Standardized assessment protocols for determining MCI require well-defined procedures, operational definitions and quantifiable values. Standardizing these will facilitate more clinically useful findings and the ability to pool data from clinical trials [29]. Included classification systems used sagittal plane MCI assessment. Future studies should consider frontal and transverse planes to more comprehensively assess complex movement strategies. Further studies with lower risk of bias are needed to confirm the clinical usefulness of PBA classification. Finally, RCTs validating the clinical effectiveness of treatments based on functional assessment are needed.

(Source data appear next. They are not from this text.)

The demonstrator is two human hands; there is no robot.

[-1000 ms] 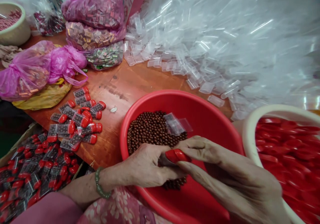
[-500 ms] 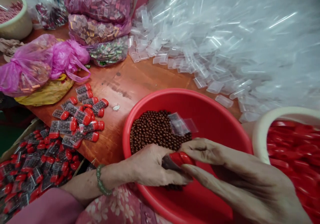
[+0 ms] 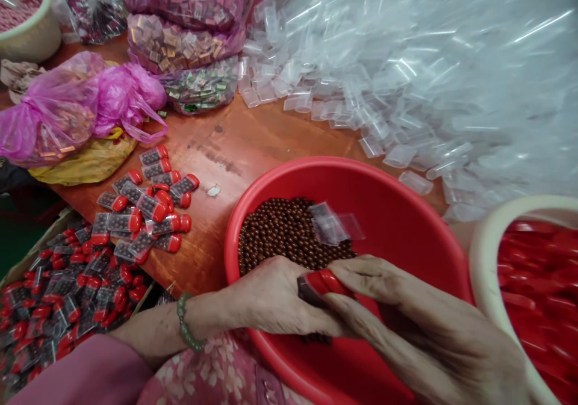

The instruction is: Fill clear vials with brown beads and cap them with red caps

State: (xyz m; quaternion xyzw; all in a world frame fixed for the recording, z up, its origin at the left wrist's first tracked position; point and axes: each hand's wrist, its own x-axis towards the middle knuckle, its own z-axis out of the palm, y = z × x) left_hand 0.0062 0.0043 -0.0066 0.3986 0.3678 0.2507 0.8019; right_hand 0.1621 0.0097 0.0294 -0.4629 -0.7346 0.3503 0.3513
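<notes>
Over the red basin (image 3: 406,236), my left hand (image 3: 275,299) is closed around a small clear box (image 3: 309,290) with dark contents. My right hand (image 3: 406,309) pinches the red cap (image 3: 332,282) at that box's end; the cap meets the box, but how far it is seated I cannot tell. Brown candy balls (image 3: 280,230) fill the left side of the basin. A few empty clear sleeves (image 3: 332,224) lie on top of them. Part of the box is hidden by my fingers.
Filled red-capped boxes (image 3: 149,212) lie on the orange table (image 3: 253,134), above a carton of more (image 3: 58,302). Clear sleeves (image 3: 361,80) heap at the back right. A cream tub (image 3: 485,272) of red caps (image 3: 537,302) stands right. Pink bags (image 3: 185,8) sit back left.
My right hand has moved closer against my left, with its fingers still on the red cap. The whole view has shifted slightly.
</notes>
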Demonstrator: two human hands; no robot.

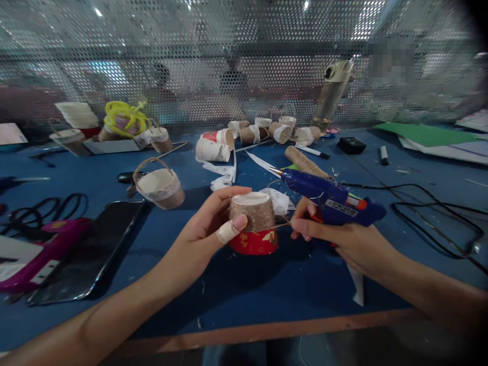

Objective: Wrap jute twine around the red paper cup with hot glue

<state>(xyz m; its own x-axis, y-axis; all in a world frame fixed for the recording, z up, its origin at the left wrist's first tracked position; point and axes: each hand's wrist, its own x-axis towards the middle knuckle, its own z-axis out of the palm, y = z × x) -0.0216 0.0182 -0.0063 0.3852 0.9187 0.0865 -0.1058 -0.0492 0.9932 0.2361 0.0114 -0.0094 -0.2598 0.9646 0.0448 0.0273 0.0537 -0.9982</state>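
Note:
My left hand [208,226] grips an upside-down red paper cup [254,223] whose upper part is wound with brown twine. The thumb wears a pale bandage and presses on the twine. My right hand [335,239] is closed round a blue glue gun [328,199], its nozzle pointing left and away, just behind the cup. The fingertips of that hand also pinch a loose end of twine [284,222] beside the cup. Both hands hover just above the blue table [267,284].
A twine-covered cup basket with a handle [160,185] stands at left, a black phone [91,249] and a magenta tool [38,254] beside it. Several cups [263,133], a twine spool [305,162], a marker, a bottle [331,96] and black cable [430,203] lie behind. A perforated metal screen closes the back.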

Review strengths and limitations

This review employed methodology consistent with PRISMA guidelines. However, as with all systematic reviews, articles may have been missed in the database searches. A meta-analysis was not feasible, due to heterogeneity in the methodological design and the statistical analyses employed. Only articles in the English language were included. Another limitation is the inclusion low-quality studies (small sample sizes and no reference standards).

Conclusions

Evidence from multiple studies with low risk of bias demonstrates OCS as a reliable classification method. Strong inter-rater reliability also exists for using 3 tests of the 10-item MCI test battery. Evidence for the reliability and validity of the PBA is limited to one study with high risk of bias. While clinicians are encouraged to categorize the functional capacity of patients with NS-LBP using reliable methods, research evidence is not yet available to answer questions about the effectiveness of care informed by such classification.